VOICEOVER: Today police rounded up still another group of dissidents. Authorities are as yet unable to explain these fresh outbreaks of treasonable disobedience by well-treated, well-protected, intelligent slaves. Now turning to the world of sports and bringing you the taped results of the arena games last night.

They watch a gladiator fight before the transmission cuts out. Spock identifies one of the gladiators as a flight officer aboard the Beagle.

KIRK: Slaves and gladiators. What are we seeing, a twentieth-century Rome?
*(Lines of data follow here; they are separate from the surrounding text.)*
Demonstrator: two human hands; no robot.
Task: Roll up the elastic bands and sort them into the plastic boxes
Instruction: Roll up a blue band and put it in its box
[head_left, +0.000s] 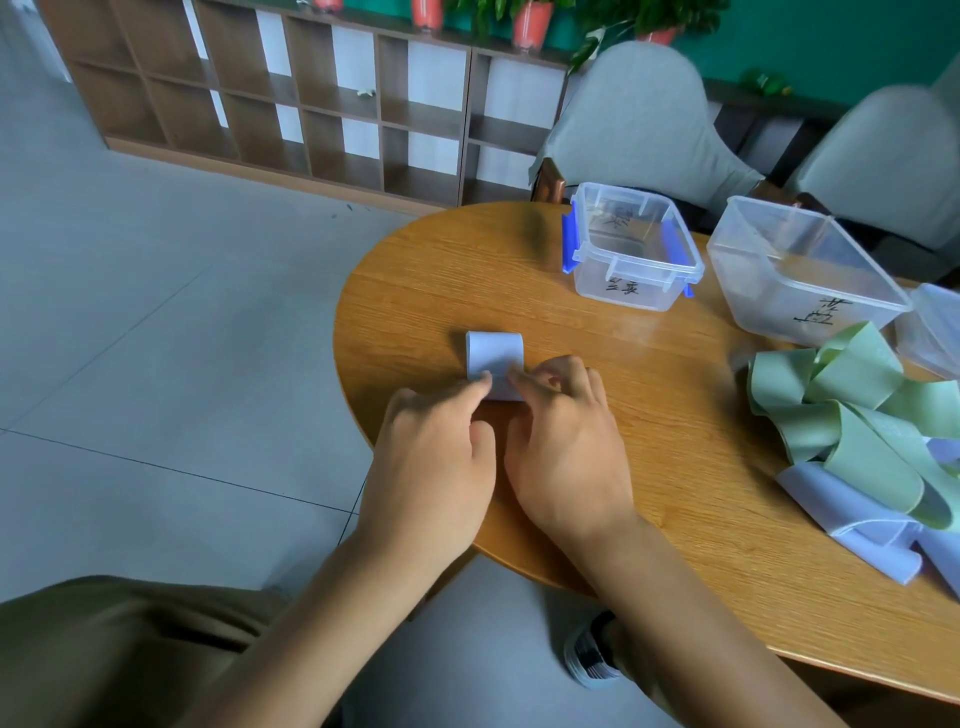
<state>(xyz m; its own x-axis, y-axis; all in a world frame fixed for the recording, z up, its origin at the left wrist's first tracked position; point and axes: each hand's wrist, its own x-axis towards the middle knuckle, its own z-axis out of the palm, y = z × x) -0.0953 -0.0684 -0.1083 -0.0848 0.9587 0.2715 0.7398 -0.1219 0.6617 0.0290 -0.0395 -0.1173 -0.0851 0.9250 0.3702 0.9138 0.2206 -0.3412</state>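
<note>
On box (631, 291), unreadable handwritten characters

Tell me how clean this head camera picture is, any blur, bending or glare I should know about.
Head view: wide-angle bending curves the shelf unit and floor lines; the grey chairs and the plastic boxes are smeared by motion blur, so the handwriting on them is unreadable; the left hand, right hand and lilac band are fairly sharp; light is soft, with a faint sheen on the table.

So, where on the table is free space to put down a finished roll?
Bare wood lies between the pale band under both hands and the blue-clipped box, and along the table's left rim. The right side is crowded: green bands, pale bands, larger box.
</note>
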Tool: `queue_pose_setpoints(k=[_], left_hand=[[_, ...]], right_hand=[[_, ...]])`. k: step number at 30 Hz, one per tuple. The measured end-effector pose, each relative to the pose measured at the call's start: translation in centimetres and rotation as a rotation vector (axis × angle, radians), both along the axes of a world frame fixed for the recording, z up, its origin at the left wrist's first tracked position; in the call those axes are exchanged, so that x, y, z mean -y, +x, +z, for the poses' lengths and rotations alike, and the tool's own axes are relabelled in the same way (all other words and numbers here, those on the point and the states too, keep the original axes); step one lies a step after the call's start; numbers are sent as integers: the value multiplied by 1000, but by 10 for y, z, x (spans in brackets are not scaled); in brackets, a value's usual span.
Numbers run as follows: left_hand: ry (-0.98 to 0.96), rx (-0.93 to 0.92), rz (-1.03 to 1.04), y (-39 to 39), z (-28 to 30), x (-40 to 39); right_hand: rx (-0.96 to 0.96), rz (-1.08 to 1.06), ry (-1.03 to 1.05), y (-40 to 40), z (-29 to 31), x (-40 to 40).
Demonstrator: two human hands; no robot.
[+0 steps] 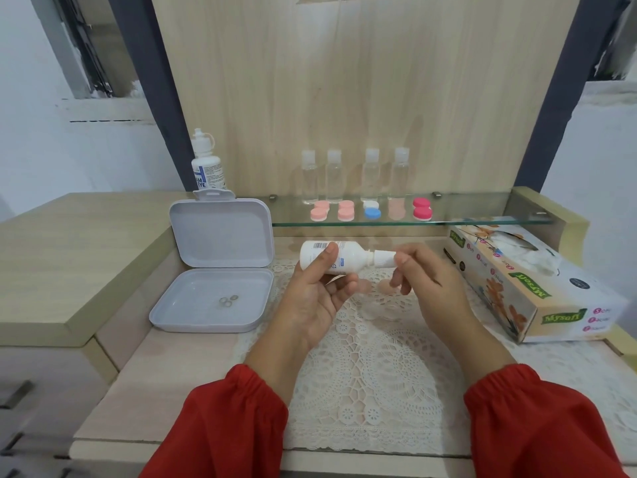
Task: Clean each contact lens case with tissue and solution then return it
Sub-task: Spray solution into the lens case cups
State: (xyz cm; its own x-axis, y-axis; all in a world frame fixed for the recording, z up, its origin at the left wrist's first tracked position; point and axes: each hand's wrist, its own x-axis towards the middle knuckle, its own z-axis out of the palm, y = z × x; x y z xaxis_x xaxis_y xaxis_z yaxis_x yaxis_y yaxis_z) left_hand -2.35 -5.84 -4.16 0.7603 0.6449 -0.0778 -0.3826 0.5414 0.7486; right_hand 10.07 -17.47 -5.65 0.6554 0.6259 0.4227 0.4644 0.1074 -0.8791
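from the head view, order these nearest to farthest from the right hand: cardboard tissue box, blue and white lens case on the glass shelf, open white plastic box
1. Cardboard tissue box, just right of the right hand.
2. Blue and white lens case, on the glass shelf behind.
3. Open white plastic box, far left.

Single view only: head-worn wide-angle, looking forward and down over the bench (pixel 165 353). Close range; both forearms enter from the bottom edge, hands sit near frame centre. Faces the wood back panel (pixel 344 81) square-on, with the glass shelf (pixel 482 220) running across mid-frame. Barrel distortion at the edges: the dark uprights (pixel 151 91) lean outward and the bench front bows. Coverage spans from the open plastic box (pixel 220 236) on the left to the tissue box (pixel 524 288) on the right. No second view, so no overlap.
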Motion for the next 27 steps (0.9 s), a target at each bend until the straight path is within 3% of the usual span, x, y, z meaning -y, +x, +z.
queue_pose_setpoints(k=[15, 17, 23, 27], left_hand=[[80, -20, -80, -1, -2, -1], [222, -113, -83, -1, -3, -4], [917, -401, 91, 0, -14, -5], [1195, -528, 212, 4, -23, -10]], right_hand=[[-25, -62, -19, -1, 1, -2], [-50, -114, 1, 1, 3, -2], [-44, -199, -15, 5, 4, 0], [-95, -148, -1, 10, 4, 1]])
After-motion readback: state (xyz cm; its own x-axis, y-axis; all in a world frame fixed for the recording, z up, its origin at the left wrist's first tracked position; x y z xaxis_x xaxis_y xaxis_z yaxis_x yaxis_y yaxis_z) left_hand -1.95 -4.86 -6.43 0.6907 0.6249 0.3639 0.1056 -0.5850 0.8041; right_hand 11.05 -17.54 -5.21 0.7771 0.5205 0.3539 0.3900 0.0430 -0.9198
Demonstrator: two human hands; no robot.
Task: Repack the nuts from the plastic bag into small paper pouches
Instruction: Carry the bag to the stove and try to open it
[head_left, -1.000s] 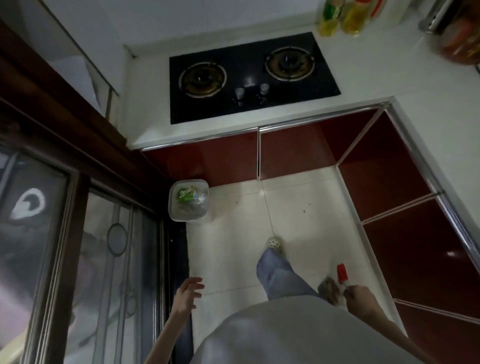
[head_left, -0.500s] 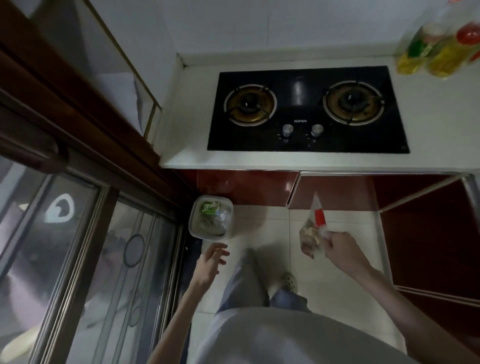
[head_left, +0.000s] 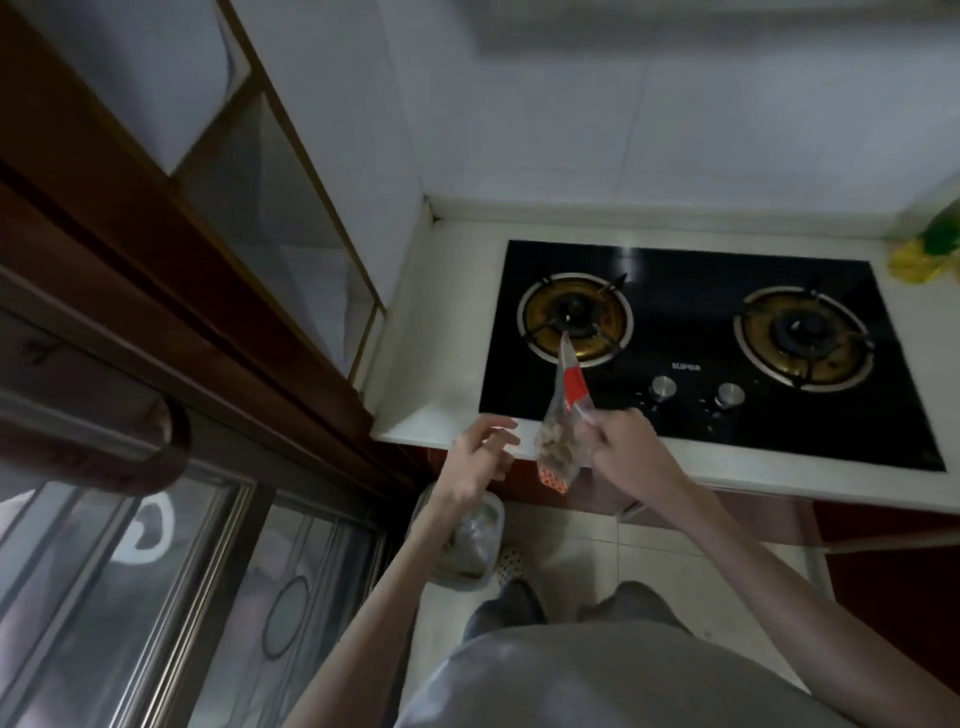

Kirk, Spock, and McCoy beam down to the surface and and are immediately taken prisoner by a bunch of scruffy-looking guys wearing sweatshirts and sandals, like some kind of post-apocalyptic runners’ club. They are escaped slaves who identify themselves as Sun-Worshipers (which Spock thinks is weird, based on his knowledge that the Romans did not have sun-worshipers1). One of them, Septimus, fills our heroes in on the fate of Captain Merik of the SS Beagle. His post-merchant ship career seems to have taken off, and now he’s First Citizen, or Grand Douchenozzle in charge of the arena games that have been killing off the other crew members of his old ship (not to mention countless petty criminals and slaves). Septimus warns Kirk not to go into the city, but you know he’s going to be all noble and stuff so he does anyway. Septimus sends his buddy Flavius, a former gladiator, as tour guide.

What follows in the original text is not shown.